Overall, I think I just have problems running other peoples’ material. I’m hoping that studying it more closely before-hand might help, especially when the crowding and noise makes it difficult to even hear what the players are saying!

9 Joe April 14, 2010 at 4:14 pm

Hmm, our DM gave us an extended rest after the last session! :X

10 Ameron April 15, 2010 at 10:57 am

My delayed response to these comments was not intentional. I generally compose my feedback in Word and then cut and paste them. I composed the responses last week but must have forgotten to paste them. Sorry about that.

It’s a real challenge to create interesting and balanced encounters when in theory the party could be made up of any 4-6 classes. I suspect we’ll find that some encounters are certainly more suitable to some classes than others. Just look at the first encounter as an example. If your party had ranged attackers then it was a cake walk. If you had 6 melee characters, crossing the bridge single file became a real chore.

@Jason Flowers
The people I spoke with who were disappointed did show up for week 4 and seemed to have a better time this week. I think one of the reasons the week 3 was so successful for my table was that the DM really encouraged us to provide a detailed recap of what happening until that point. Because we’d focused on more than number crunching during weeks 1 and 2 we felt connected to the story. The new players at our table didn’t feel lost and jumped right into the skill challenge.

@Dixon Trimline
Thanks, Dixon. We’re making a more conscious effort at Dungeon’s Master to be more involved with the local gaming community. By participating in D&D Encounters and other RPGA events at my FLGS I can write about it and hopefully get other gamers interesting in these public events (and supporting their FLGS in the process).

It sounds like your party is expending far fewer resources than mine. I’m sure that has a lot to do with the party make up.

I think you brought up a good point about the DM making adjustments to the adventure. Just because the adventure is a sanctioned event, doesn’t mean that the DM isn’t allowed to be creative. In fact it usually says on page 1 that the DM should feel free to adjust the encounters to better fit the party. Too few DMs do this. Most just run it as printed and don’t even consider making the smallest adjustments. Good on your DM for taking some initiative.

Delay? NEVER! As someone who tends to play PCs with terrible initiative modifiers I rarely have the honour of acting first. I was so jazzed about rolling a 20 I didn’t really think about the consequences of running in. But in retrospect delaying would have been the smartest decision.

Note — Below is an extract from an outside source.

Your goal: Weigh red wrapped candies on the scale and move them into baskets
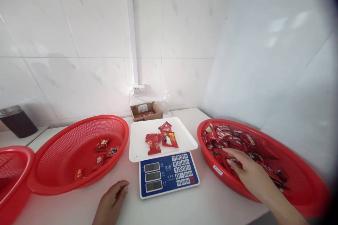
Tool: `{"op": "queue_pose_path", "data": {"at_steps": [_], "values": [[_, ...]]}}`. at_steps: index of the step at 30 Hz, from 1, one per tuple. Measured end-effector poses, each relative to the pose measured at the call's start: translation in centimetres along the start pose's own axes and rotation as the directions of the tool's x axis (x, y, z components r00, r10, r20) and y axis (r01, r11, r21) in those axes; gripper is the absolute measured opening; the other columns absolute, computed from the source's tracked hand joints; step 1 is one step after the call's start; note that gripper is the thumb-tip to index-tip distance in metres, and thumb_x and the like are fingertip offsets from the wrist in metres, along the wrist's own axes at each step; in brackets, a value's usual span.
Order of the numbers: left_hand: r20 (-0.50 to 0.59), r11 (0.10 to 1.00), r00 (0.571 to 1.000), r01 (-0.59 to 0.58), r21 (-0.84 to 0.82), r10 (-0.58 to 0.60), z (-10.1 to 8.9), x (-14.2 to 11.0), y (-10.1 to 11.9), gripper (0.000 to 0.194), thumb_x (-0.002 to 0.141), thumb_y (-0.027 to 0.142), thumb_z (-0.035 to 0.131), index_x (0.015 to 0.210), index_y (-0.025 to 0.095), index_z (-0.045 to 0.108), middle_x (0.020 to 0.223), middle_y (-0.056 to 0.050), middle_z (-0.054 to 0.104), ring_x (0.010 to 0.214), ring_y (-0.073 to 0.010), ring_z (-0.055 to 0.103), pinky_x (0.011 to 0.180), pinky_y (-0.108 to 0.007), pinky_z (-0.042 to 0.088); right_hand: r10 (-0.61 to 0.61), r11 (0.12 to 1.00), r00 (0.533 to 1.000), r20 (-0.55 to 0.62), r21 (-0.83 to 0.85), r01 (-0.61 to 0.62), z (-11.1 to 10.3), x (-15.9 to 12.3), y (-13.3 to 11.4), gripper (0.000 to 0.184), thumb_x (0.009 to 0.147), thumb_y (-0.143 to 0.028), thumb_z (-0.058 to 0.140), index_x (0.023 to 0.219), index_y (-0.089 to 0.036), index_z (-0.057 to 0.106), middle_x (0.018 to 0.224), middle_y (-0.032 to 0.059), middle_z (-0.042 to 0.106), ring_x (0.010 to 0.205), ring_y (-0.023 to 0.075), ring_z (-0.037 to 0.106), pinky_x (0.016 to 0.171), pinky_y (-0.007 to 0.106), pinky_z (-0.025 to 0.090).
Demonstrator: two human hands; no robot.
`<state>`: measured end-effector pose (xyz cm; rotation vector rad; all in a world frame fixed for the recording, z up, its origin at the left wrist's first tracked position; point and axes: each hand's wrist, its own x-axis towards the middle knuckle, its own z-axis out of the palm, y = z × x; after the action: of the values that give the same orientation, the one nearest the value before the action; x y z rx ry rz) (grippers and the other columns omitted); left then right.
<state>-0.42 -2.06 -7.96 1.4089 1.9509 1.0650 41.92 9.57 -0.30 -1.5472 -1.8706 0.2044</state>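
Observation:
My left hand (113, 200) rests on the white table in front of the scale, its fingers curled together and nothing showing in them. Over the right red basket (211, 163), my right hand (244, 168) reaches in with thumb and forefinger apart, touching or just above the red snack packets (224, 137); its other fingers are hidden. Between the hands stands a blue-and-white digital scale (169, 175). Several red packets (153, 144) lie on its white tray (185, 140).
A red basket (52, 161) on the left holds several packets; part of another basket (16, 179) shows beside it. Behind the scale are a cardboard box (146, 112) and a clear bottle (165, 103). A dark cup (18, 123) stands far left. A wall socket (136, 90) is behind.

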Motion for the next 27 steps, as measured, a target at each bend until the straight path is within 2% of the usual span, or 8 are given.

Thanks, Shane. Because of your assistance I don’t have to roll up a new PC for D&D Encounters week 5.

Welcome to Dungeon’s master. I know that a lot of players can’t participate in the weekly D&D Encounters program so I’m trying to let everyone live vicariously through my experiences. It’s good to see that other gamers are sharing their experiences online as well (great write up, by the way). I’m glad so many readers enjoy the coverage. I’m trying to keep them somewhat spoiler-free just in case people ever get a change to play the adventure.

As a huge fan and advocate for skill challenges and I think your advice is bang on the money. Nothing bothers me more than everyone shouting out a skill and rolling. Where’s the detail? Where’s the role-playing? It’s even worse with assist rolls. But this is a discussion for another time.

It can be tough to create mood when there’s a lot of distractions. In addition to D&D Encounters I play weekly at another FLGS and it’s exactly as you describe. There’s 30-40 people crammed in a small area playing many different games and all competing to be heard. But that’s half the fun of playing in public games.

It’s tough to get players to role-play when they aren’t interested in do so. I often look to experienced players at the table to encourage the newbies. But even that doesn’t work all the time.

Our DM didn’t give us a rest at the end of encounter 4. He said we’d have to decide whether or not we wanted an sort rest or an extended rest at the beginning of encounter 5.